--- Required work ---
Restate all of the entries verbatim.

--- Given entries ---
=== Begin Enclosure ===

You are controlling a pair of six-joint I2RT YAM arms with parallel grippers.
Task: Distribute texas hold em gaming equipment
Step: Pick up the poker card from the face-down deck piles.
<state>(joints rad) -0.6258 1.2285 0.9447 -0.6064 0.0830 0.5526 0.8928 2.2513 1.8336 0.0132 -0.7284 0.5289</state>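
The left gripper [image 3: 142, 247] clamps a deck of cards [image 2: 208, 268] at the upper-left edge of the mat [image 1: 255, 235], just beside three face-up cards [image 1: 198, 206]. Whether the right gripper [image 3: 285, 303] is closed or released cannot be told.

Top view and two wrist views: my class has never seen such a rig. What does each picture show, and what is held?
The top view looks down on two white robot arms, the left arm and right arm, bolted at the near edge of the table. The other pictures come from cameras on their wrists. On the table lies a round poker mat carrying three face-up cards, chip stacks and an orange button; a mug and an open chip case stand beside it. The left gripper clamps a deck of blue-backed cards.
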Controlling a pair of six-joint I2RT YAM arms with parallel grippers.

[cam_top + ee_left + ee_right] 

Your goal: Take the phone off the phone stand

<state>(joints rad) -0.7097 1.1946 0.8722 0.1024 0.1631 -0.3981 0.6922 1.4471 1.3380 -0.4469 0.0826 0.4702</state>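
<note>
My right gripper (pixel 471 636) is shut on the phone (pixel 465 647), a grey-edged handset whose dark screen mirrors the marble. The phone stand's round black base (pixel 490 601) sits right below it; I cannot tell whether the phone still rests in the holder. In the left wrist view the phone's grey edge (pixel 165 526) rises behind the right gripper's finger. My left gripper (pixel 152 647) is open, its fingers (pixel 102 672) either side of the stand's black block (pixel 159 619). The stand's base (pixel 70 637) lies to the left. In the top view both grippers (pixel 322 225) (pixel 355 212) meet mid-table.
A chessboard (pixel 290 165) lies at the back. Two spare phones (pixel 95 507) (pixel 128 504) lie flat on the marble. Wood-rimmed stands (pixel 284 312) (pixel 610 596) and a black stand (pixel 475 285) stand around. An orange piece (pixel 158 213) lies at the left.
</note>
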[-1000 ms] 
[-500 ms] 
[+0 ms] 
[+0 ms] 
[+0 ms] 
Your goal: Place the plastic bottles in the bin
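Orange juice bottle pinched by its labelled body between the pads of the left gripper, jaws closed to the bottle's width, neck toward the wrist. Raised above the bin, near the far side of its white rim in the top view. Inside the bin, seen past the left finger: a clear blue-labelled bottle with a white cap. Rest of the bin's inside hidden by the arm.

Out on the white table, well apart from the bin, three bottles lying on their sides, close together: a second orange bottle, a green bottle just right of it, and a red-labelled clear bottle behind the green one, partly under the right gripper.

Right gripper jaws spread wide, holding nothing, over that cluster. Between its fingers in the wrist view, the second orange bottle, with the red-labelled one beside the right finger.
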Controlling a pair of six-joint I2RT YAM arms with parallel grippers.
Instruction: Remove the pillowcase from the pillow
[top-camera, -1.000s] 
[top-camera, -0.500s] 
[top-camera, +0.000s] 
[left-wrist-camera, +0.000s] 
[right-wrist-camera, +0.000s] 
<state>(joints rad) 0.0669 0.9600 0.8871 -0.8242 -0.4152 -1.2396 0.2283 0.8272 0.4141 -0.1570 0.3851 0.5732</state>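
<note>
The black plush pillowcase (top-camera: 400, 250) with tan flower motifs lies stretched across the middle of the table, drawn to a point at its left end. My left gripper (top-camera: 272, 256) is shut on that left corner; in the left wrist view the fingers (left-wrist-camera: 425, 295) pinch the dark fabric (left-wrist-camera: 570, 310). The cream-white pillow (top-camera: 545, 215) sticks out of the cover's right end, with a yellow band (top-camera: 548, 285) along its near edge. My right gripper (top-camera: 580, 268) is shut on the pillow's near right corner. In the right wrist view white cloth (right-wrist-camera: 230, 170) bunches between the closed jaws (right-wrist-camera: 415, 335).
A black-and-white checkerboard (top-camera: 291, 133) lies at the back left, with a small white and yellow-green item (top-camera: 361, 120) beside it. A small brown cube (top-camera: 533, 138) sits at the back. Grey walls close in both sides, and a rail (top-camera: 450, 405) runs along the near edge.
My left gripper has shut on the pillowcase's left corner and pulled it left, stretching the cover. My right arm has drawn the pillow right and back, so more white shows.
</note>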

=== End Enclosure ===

--- The completed task ---
You are controlling a pair of six-joint I2RT YAM arms with parallel grippers.
Task: Distribute texas hold em gaming equipment
Step: Pick up the poker card from the face-down deck piles.
<state>(joints rad) -0.6258 1.2285 0.9447 -0.6064 0.0830 0.5526 0.8928 2.2513 1.8336 0.0132 -0.7284 0.5289</state>
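The left gripper [image 3: 142, 247] clamps a deck of cards [image 2: 208, 268] at the upper-left edge of the mat [image 1: 255, 235], just beside three face-up cards [image 1: 198, 206]. Whether the right gripper [image 3: 285, 303] is closed or released cannot be told.

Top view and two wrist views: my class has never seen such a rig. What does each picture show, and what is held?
The top view looks down on two white robot arms, the left arm and right arm, bolted at the near edge of the table. The other pictures come from cameras on their wrists. On the table lies a round poker mat carrying three face-up cards, chip stacks and an orange button; a mug and an open chip case stand beside it. The left gripper clamps a deck of blue-backed cards.
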Controlling a pair of six-joint I2RT YAM arms with parallel grippers.

[cam_top + ee_left + ee_right] 

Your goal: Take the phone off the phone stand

<state>(joints rad) -0.7097 1.1946 0.8722 0.1024 0.1631 -0.3981 0.6922 1.4471 1.3380 -0.4469 0.0826 0.4702</state>
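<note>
My right gripper (pixel 471 636) is shut on the phone (pixel 465 647), a grey-edged handset whose dark screen mirrors the marble. The phone stand's round black base (pixel 490 601) sits right below it; I cannot tell whether the phone still rests in the holder. In the left wrist view the phone's grey edge (pixel 165 526) rises behind the right gripper's finger. My left gripper (pixel 152 647) is open, its fingers (pixel 102 672) either side of the stand's black block (pixel 159 619). The stand's base (pixel 70 637) lies to the left. In the top view both grippers (pixel 322 225) (pixel 355 212) meet mid-table.
A chessboard (pixel 290 165) lies at the back. Two spare phones (pixel 95 507) (pixel 128 504) lie flat on the marble. Wood-rimmed stands (pixel 284 312) (pixel 610 596) and a black stand (pixel 475 285) stand around. An orange piece (pixel 158 213) lies at the left.
</note>
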[-1000 ms] 
[-500 ms] 
[+0 ms] 
[+0 ms] 
[+0 ms] 
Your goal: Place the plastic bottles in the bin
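Orange juice bottle pinched by its labelled body between the pads of the left gripper, jaws closed to the bottle's width, neck toward the wrist. Raised above the bin, near the far side of its white rim in the top view. Inside the bin, seen past the left finger: a clear blue-labelled bottle with a white cap. Rest of the bin's inside hidden by the arm.

Out on the white table, well apart from the bin, three bottles lying on their sides, close together: a second orange bottle, a green bottle just right of it, and a red-labelled clear bottle behind the green one, partly under the right gripper.

Right gripper jaws spread wide, holding nothing, over that cluster. Between its fingers in the wrist view, the second orange bottle, with the red-labelled one beside the right finger.
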Controlling a pair of six-joint I2RT YAM arms with parallel grippers.
Instruction: Remove the pillowcase from the pillow
[top-camera, -1.000s] 
[top-camera, -0.500s] 
[top-camera, +0.000s] 
[left-wrist-camera, +0.000s] 
[right-wrist-camera, +0.000s] 
<state>(joints rad) 0.0669 0.9600 0.8871 -0.8242 -0.4152 -1.2396 0.2283 0.8272 0.4141 -0.1570 0.3851 0.5732</state>
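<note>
The black plush pillowcase (top-camera: 400, 250) with tan flower motifs lies stretched across the middle of the table, drawn to a point at its left end. My left gripper (top-camera: 272, 256) is shut on that left corner; in the left wrist view the fingers (left-wrist-camera: 425, 295) pinch the dark fabric (left-wrist-camera: 570, 310). The cream-white pillow (top-camera: 545, 215) sticks out of the cover's right end, with a yellow band (top-camera: 548, 285) along its near edge. My right gripper (top-camera: 580, 268) is shut on the pillow's near right corner. In the right wrist view white cloth (right-wrist-camera: 230, 170) bunches between the closed jaws (right-wrist-camera: 415, 335).
A black-and-white checkerboard (top-camera: 291, 133) lies at the back left, with a small white and yellow-green item (top-camera: 361, 120) beside it. A small brown cube (top-camera: 533, 138) sits at the back. Grey walls close in both sides, and a rail (top-camera: 450, 405) runs along the near edge.
My left gripper has shut on the pillowcase's left corner and pulled it left, stretching the cover. My right arm has drawn the pillow right and back, so more white shows.
</note>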

With the answer given, the exercise is closed.